Take every line from the data that has the word "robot" in it.

-------------------------

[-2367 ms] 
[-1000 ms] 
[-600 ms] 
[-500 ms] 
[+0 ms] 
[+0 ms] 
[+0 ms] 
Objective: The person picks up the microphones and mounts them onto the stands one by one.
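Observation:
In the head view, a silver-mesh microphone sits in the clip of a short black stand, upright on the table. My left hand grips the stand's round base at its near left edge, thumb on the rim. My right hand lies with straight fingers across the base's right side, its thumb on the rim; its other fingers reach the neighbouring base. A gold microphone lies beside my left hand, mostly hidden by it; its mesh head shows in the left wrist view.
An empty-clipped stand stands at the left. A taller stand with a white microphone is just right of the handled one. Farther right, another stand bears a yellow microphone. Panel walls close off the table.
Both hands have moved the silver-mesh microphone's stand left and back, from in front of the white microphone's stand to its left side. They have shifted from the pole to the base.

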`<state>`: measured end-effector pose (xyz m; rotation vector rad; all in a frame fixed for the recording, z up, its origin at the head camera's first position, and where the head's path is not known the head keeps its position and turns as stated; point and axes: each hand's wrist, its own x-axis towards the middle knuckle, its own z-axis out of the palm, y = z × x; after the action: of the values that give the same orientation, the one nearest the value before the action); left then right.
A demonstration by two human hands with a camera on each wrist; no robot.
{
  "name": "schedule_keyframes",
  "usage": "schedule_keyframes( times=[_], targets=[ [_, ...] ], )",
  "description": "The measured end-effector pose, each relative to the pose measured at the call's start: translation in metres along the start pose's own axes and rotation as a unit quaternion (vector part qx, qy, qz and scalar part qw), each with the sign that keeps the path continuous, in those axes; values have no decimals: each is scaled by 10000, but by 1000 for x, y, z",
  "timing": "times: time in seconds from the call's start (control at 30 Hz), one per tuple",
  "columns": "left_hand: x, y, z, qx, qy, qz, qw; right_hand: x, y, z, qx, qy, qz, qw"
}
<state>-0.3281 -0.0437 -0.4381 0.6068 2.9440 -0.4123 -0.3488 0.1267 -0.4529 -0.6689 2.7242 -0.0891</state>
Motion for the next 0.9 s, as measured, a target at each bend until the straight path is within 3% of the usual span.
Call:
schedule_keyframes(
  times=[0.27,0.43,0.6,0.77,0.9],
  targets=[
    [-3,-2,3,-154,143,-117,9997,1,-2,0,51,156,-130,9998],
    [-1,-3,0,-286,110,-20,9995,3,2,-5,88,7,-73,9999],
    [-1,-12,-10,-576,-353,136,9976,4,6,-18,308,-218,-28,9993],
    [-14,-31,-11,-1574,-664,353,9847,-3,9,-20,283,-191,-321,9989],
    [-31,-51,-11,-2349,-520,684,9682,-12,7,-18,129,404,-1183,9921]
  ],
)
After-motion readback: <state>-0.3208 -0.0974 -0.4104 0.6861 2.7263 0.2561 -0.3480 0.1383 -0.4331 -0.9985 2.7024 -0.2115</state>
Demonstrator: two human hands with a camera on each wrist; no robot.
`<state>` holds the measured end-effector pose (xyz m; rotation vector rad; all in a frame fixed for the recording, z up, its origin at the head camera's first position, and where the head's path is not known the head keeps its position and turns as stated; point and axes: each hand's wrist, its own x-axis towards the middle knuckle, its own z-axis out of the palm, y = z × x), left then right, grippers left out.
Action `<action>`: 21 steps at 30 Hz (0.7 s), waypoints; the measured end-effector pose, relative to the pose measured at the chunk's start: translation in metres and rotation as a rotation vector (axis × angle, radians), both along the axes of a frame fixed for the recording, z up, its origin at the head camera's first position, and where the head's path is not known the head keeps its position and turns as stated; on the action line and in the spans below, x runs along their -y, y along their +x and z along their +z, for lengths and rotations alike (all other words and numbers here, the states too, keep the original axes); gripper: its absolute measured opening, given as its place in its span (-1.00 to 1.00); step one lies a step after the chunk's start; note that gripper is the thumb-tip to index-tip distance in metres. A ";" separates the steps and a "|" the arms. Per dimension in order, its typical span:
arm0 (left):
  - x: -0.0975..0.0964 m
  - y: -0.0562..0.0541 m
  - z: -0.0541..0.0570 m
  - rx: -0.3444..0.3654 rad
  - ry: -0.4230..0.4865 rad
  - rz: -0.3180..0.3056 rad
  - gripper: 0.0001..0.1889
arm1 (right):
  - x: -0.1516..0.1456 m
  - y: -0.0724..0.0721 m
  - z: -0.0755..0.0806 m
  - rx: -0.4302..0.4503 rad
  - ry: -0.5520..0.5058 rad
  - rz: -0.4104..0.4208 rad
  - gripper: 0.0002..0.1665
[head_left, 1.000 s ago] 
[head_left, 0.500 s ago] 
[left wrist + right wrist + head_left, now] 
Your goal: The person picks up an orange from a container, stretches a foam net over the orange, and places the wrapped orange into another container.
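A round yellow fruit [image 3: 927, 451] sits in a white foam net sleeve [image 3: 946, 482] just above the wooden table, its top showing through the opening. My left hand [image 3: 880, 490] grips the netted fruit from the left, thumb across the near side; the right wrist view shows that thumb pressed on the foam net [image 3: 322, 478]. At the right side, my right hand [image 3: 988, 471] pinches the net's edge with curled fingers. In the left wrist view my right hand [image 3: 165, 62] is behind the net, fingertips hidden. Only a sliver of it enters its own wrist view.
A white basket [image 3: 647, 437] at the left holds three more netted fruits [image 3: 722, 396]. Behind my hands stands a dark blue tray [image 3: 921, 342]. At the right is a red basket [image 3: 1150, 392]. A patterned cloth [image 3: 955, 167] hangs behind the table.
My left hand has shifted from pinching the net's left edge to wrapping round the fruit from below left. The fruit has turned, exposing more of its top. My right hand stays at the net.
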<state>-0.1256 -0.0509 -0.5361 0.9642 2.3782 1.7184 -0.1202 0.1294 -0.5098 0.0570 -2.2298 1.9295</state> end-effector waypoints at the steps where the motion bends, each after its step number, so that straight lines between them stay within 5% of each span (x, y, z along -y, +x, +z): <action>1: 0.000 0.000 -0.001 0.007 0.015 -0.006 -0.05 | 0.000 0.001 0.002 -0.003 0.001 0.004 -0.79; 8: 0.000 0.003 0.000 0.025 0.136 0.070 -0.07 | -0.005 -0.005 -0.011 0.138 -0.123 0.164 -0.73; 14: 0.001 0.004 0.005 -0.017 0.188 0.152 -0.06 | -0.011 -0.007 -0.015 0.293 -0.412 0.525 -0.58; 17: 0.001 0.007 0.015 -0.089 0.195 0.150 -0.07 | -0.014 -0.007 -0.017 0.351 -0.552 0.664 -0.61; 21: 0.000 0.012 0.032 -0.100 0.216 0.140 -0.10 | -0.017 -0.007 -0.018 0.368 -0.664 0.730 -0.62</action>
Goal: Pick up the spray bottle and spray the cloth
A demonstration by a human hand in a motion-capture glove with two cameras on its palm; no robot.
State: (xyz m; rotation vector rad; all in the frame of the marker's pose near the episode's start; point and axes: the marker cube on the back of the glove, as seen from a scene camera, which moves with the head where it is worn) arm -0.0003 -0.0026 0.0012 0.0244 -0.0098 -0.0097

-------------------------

* _Problem solution_:
A demonstration by two human hands with a camera on each wrist; no robot.
Demonstrator: two human hands with a camera on each wrist; no robot.
A demonstration by a human hand in a motion-capture glove with two cameras on its palm; no robot.

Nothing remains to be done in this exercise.